Die letzten Wochen waren sehr intensiv für mich, vorallem emotional. Mein ganzes Nervensystem war (und ist) aufgewühlt und in Wallung. Daraus sind großartige Dinge entstanden, Ideen, Produkte (der Weihnachtscollage-Kurs, der kreative Adventskalender, das Buch der Möglichkeiten), aber eben auch eine Art Müdigkeit. Wenn aber einmal so ein Momentum entstanden ist, dann ist es schwer, wieder zur Ruhe zu kommen. Das Pendel schwingt noch. Nach und nach trete ich kürzer. Ich habe beschlossen, keine weiteren Kurse im Dezember anzubieten. Es ist genug. Ich brauche Ruhe.

Ruhe

Ruhe soll also mein Fokus für den Dezember sein. Einkehr, Stille, Pause. Es wird noch genug Aktivität geben, es geht mir vielmehr um eine innere Ruhe. Um ein Innehalten und Wirken lassen. Passenderweise thematisiert auch Jeannette Mokosch das Thema Ruhe in ihrem Newsletter (und auf Instagram). Ich habe mir einige Dinge vorgenommen, die mich zur Ruhe kommen lassen. Einen Rückzugsort gestalten, wieder allein Spazieren gehen, Dinge ordnen, aussortieren, es mir schön machen, zeichnen und schreiben. Durch den Weihnachtscollage-Kurs habe ich wieder Freude an Collagen gefunden. Vielleicht auch einfach wieder langsam und liebevoll für die Familie kochen. Sichtbare, erdende Tätigkeit.

Was bedeutet für dich Ruhe? Und was lässt dich zur Ruhe kommen?

Was dennoch für Dezember im Kalender steht

  • ein Freundintreffen
  • der 10.Hochzeitstag mit dem Mann (gestern)
  • Sensory Awareness
  • Pausenaufsicht an der Schule
  • mein Nachmittagsbastelkurs und Busaufsicht an der Schule
  • ein Zahnarzttermin für mich und die Jungs
  • Montagsdates mit dem Mann
  • ein Frisörtermin
  • Therapie
  • Ostheopathie für mich und den Sterngucker
  • Coaching
  • ein Telefonat
  • Posaunenchor (hoffentlich)
  • bildschirmfreie Tage
  • das erste Mal in der Öffentlichkeit Trompete spielen an Heiligabend zum Gottesdienst

Notizen

Zum Ruhe-Thema passt das Dezember-Workbook von Sonja.

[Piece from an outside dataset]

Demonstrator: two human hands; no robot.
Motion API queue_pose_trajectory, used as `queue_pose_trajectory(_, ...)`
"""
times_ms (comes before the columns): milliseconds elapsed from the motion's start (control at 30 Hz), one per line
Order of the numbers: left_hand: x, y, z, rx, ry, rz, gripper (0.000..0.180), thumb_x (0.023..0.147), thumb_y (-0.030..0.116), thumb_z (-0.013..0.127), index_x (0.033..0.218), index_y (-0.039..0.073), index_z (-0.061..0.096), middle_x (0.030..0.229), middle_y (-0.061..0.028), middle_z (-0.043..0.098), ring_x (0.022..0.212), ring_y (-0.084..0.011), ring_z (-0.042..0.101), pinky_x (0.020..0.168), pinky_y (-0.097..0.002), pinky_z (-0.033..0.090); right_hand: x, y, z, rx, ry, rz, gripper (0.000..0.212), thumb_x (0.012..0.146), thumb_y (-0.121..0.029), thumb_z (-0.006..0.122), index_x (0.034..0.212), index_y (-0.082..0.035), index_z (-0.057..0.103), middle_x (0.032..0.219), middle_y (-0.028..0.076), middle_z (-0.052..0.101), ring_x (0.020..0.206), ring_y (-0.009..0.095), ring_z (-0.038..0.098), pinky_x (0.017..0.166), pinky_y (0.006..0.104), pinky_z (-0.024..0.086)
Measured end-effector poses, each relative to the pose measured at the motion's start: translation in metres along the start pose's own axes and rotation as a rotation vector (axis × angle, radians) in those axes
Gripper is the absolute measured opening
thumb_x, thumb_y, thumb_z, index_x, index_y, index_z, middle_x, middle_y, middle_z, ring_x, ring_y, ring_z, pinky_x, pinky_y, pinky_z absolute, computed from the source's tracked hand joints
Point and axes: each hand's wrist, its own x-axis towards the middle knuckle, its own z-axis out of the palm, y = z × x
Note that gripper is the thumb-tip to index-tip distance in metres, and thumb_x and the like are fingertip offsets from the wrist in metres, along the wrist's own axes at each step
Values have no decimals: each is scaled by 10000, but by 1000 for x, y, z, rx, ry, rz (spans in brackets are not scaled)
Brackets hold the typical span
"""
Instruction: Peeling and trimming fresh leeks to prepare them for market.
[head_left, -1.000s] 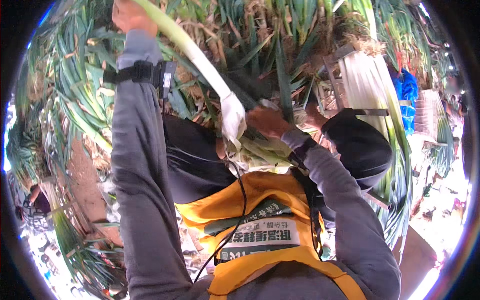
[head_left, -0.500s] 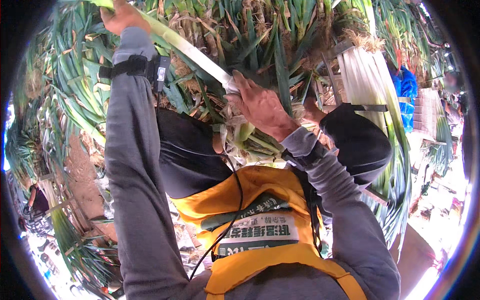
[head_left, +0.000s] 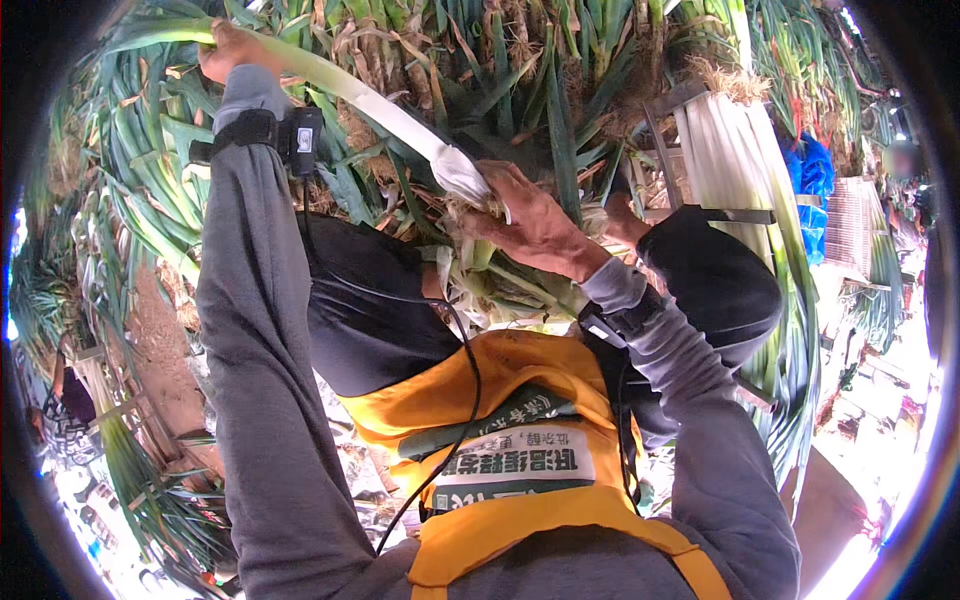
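A long green onion point(head_left: 385, 115) slants across the upper left, its green leaves at the far left and its white root end nearer me. My left hand point(head_left: 236, 52) is closed around it where the white stalk turns green. By the root end, my right hand point(head_left: 535, 222) has its fingers bent against a loose, crumpled white outer skin point(head_left: 462, 178), gripping it. The fingertips are partly hidden by the skin. Peeled leaves and trimmings point(head_left: 510, 285) lie just below my right hand, between my knees.
Heaped green onions point(head_left: 480, 70) fill the ground ahead and to the left. At right, a bundle of cleaned white stalks point(head_left: 735, 150) lies in a metal rack point(head_left: 735, 215). Beyond it is a blue plastic bag point(head_left: 812, 190). Another racked bundle point(head_left: 125, 450) lies at lower left.
The green onion has come slightly lower, with its leaves now in view. My right hand has moved a little right and down, drawing the skin at the root end loose.
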Motion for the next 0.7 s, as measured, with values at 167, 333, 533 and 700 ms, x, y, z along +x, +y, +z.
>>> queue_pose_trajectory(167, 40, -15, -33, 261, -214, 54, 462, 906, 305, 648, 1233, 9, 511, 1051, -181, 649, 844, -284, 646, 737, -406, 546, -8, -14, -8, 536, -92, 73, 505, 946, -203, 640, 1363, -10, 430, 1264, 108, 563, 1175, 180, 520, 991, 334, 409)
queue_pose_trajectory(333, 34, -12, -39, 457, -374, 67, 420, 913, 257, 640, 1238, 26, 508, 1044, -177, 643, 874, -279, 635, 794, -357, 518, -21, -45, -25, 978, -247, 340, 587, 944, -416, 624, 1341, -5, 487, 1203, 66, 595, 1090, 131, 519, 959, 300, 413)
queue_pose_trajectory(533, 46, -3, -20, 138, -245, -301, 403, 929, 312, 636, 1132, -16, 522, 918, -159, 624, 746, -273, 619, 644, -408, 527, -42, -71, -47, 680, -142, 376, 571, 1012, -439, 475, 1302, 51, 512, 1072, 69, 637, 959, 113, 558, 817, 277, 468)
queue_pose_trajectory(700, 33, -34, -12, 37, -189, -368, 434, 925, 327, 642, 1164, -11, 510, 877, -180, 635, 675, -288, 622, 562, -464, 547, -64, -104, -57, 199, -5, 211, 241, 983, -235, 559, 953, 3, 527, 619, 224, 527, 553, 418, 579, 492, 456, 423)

Leonie Dawson hat sich selbst herausgefordert, mehr zu bloggen. „Press publish every day“

Ich habe dieses Jahr fünf (!) Adventskalender. Einen Tee-Adventskalender, einen von einer Kursteilnehmerin mit kleinen Textura-Zitaten (so lieb!), ein Anderer Advent, den ich mir selbst gekauft habe, ein blühender Advent von Jeannette Mokosch und einen vom letzten Jahr, der in der Mitnehmkiste in der Bibliothek auslag (Lichtungen). Ein Symbol für die Fülle in meinem Leben und das reiche Beschenktsein.

Am Montag kam das Buch der Möglichkeiten aus der Druckerei. Ich habe alle Vorbestellungen direkt am Dienstag verschickt. Nun sind noch ungefähr 30 Exemplare übrig. Ausserdem natürlich die digitale Version. Hier kannst du bestellen.

Ich habe mir eine Winterjacke bestellt und bin gespannt, ob sie passt und gefällt. Zwei Modelle zur Anprobe, eins werde ich (hoffentlich) behalten.


Hat dir der Beitrag gefallen? Wie StrassenkünstlerInnen der Hut, steht hier im Blog eine Teekasse. Nur eben virtuell. Wenn du magst, kannst du mir einen Tee ausgeben. Oder Farben und Papier. Danke für die Wertschätzung <3

Ein Kommentar

  • Maren

    Liebe Ramona, ich wollte mich schonmal ganz früh bei dir für den wunderschönen Adventskalender bedanken – ich habe mich gleich an Tag 1 so entspannt und sofort noch einen Text geschrieben. Und das, obwohl ich in Kunst immer schlechte Noten hatte und mein Ergebnis sicher nicht sonderlich hübsch ist, es hat einfach so für mich gut getan :). LG Maren (aus Wismar, wir hatten mal beruflich telefoniert ;)).